2.12.10

Nostalgico slow. Quando non c'era ancora la Padania.

Anni ottanta del 900. Una cascina abbandonata nel bussetano 
In un passaggio recente la provincia di Parma non mi è sembrata più quella di trent’anni fa, il tempo di un altro un po’ più lungo passaggio: non solo per alcuni evidenti fenomeni di esagerata edificazione e cementificazione, ma anche per una perdita progressiva di cultura, di civiltà. Ed anche di identità.
Il progredire della Lega, anche qui ormai evidente, non ha nulla a che vedere con la storia del territorio, la conservazione del paesaggio, delle sensazioni che restituisce, delle passioni che alimenta. Ed ha invece molto a che vedere con la paura del diverso, con l’odio. Il “padano” di Bossi nulla conserva in sé dell’ incivilimento della grande Valle, quella che in modi diversi Soldati, Malerba, Guccini hanno cantato e di cui avverti la duratura potenza soprattutto nei cibi, nella loro forma, colore, sapore e, soprattutto, odore.
Questo ho pensato, risfogliando e rileggendo un vecchissimo inserto di “Panorama” (28 marzo 1983) dal titolo Le mie cucine, curato da Marco Garnaschelli Scotti e dedicato a un famoso ristoratore, Giuseppe Cantarelli. Cantarelli racconta di tempi, luoghi e locali, piatti e letture, spiega come si fa il culatello, come il parmigiano, come si prepara la semplice e sublime zuppa di cipolle o la lingua di manzo.

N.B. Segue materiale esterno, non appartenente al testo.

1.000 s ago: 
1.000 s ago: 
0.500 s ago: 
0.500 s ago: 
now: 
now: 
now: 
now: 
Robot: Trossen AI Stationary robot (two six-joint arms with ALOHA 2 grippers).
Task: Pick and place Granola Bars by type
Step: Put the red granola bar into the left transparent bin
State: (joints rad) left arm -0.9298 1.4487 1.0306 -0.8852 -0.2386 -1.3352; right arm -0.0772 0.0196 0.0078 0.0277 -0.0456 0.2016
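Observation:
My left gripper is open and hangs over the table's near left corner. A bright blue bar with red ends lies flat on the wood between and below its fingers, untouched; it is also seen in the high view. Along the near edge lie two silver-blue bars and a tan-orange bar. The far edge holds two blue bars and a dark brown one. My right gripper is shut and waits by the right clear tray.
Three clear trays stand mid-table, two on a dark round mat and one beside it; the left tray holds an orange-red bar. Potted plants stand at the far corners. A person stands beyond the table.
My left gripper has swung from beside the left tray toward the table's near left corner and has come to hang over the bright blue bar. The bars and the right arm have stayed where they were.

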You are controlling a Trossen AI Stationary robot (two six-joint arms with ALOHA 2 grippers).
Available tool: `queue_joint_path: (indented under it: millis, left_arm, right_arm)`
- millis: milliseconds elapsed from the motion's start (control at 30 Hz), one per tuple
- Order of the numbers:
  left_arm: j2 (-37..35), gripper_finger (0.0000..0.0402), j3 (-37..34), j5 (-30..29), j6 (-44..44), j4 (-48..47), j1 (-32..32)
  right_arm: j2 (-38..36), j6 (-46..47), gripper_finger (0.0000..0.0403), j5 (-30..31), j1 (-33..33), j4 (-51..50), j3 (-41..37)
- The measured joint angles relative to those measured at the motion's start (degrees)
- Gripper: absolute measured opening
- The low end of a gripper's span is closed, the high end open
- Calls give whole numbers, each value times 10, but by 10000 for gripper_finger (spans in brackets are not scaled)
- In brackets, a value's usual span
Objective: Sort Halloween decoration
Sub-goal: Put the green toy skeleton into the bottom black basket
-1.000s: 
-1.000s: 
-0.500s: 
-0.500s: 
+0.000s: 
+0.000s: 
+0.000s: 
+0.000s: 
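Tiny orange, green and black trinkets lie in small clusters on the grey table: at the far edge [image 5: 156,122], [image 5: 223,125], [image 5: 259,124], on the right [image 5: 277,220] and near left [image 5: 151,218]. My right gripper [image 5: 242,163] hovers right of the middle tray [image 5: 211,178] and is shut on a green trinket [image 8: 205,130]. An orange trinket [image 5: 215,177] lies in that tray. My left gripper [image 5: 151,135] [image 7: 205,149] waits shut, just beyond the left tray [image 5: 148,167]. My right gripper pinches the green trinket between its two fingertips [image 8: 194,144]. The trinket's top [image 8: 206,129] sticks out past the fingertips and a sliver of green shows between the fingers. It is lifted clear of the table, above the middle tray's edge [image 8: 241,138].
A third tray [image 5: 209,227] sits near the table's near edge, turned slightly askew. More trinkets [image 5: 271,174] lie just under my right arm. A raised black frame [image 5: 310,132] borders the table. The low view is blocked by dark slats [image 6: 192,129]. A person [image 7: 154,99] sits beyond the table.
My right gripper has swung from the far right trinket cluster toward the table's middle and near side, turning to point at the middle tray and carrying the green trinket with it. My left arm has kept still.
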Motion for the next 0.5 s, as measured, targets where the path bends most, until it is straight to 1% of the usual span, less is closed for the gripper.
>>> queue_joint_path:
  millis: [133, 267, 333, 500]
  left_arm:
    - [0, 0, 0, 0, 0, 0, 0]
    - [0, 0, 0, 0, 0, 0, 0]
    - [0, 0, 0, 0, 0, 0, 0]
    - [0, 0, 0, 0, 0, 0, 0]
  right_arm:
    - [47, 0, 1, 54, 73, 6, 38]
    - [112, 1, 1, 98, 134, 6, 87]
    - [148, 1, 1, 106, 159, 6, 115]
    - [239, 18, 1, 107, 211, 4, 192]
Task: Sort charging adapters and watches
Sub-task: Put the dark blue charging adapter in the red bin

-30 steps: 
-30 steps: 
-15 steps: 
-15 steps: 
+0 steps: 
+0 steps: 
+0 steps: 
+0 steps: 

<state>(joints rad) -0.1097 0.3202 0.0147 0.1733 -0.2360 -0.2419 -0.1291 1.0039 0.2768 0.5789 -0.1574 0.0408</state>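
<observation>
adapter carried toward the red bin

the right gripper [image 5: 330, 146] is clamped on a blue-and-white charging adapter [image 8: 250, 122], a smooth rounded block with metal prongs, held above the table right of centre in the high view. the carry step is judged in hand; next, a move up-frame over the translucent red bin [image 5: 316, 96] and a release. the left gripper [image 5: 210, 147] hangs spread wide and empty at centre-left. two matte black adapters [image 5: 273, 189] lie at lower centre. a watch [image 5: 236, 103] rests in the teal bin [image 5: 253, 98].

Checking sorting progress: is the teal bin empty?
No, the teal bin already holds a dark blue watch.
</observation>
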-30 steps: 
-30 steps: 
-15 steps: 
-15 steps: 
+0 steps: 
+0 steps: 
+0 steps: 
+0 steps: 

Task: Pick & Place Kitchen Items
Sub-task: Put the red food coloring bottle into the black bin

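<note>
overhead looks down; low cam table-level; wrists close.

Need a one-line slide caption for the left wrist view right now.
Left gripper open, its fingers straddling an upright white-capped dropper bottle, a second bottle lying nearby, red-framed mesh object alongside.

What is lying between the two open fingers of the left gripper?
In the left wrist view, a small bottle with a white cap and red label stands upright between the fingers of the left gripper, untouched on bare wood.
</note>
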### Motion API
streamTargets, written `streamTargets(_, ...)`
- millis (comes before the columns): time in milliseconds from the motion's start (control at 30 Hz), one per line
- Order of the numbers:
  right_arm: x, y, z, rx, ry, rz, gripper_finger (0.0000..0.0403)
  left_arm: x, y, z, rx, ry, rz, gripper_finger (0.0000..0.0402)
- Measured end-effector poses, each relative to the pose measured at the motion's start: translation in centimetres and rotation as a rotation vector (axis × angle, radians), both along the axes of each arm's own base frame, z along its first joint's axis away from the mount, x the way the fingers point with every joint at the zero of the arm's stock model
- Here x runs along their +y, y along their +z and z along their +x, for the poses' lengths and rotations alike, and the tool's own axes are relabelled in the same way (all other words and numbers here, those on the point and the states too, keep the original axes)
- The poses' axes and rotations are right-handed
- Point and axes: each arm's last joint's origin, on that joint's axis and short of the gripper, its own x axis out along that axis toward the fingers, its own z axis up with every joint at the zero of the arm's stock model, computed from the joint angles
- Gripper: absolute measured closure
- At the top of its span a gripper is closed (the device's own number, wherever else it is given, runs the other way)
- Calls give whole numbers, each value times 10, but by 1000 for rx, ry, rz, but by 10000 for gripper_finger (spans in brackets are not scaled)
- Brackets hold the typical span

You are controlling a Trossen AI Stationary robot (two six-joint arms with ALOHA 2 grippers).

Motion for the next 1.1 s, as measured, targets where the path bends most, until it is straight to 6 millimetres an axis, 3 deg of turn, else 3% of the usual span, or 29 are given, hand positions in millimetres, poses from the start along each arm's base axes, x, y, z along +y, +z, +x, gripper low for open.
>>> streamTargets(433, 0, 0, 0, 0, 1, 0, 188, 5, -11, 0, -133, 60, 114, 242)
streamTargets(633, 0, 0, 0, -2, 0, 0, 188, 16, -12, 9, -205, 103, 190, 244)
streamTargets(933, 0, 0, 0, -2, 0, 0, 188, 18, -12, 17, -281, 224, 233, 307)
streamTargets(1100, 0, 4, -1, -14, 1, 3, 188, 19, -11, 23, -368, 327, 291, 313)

Un’altra volta “posterò” quelle pagine. Oggi che “il mio cuore è pieno di nostalgia” per un mondo che qualcuno sta distruggendo (penso alla musica lirica, tra l’altro), voglio trascrivere qualche rigo di rievocazione, di Garnaschelli Scotti, che mi pare restituire un tempo perduto. Chi abbia trascorso un po’ di tempo tra Busseto, Soragna, Samboseto, San Secondo, anche da turista, purché con attenzione, quando non c’era ancora la Padania e c’era ancora la Valle del Po, sa a che cosa alludo e che cosa rimpiango. (S.L.L.)
Giuseppe Cantarelli
Alle soglie degli anni Cinquanta la provincia di Parma è un’area a economia prevalentemente agricola; la campagna ha ancora il suo aspetto tradizionale, con i grandi filari di gelsi e di olmi cui si aggrappa la vite, come la descrisse Shelley nel 1818: “… il grano e l’erba da foraggio crescono sotto alberi grandi e massicci, legati l’uno all’altro da festoni regolari di vite”. Se industria esiste è prevalentemente dedicata alla trasformazione dei prodotti agricoli, alla produzione di quelle specialità celebrate dai viaggiatori fin dal Rinascimento, il “Jambon de Parme”, il prosciutto che si trova sulle tavole dei re, o il “Parmesan cheese”, il formaggio famoso da Londra a Costantinopoli. Su questa base di prodotti eccellenti si fonda una gastronomia un po’ immobile, che preferisce l’analisi e il perfezionamento infiniti dei piatti classici alla scoperta di sapori nuovi, che fa più del commento che della ricerca o, se vogliamo un paragone letterario, ha a più a che fare con Boileau che con Baudelaire. I “come deve essere” dell’anolino o del tortello d’erbetta danno luogo a discussioni senza fine come quelle sulle interpretazione dei tenori al Regio, di formano accademie in favore o contro il “brodo di terza” (che comprende carne suina).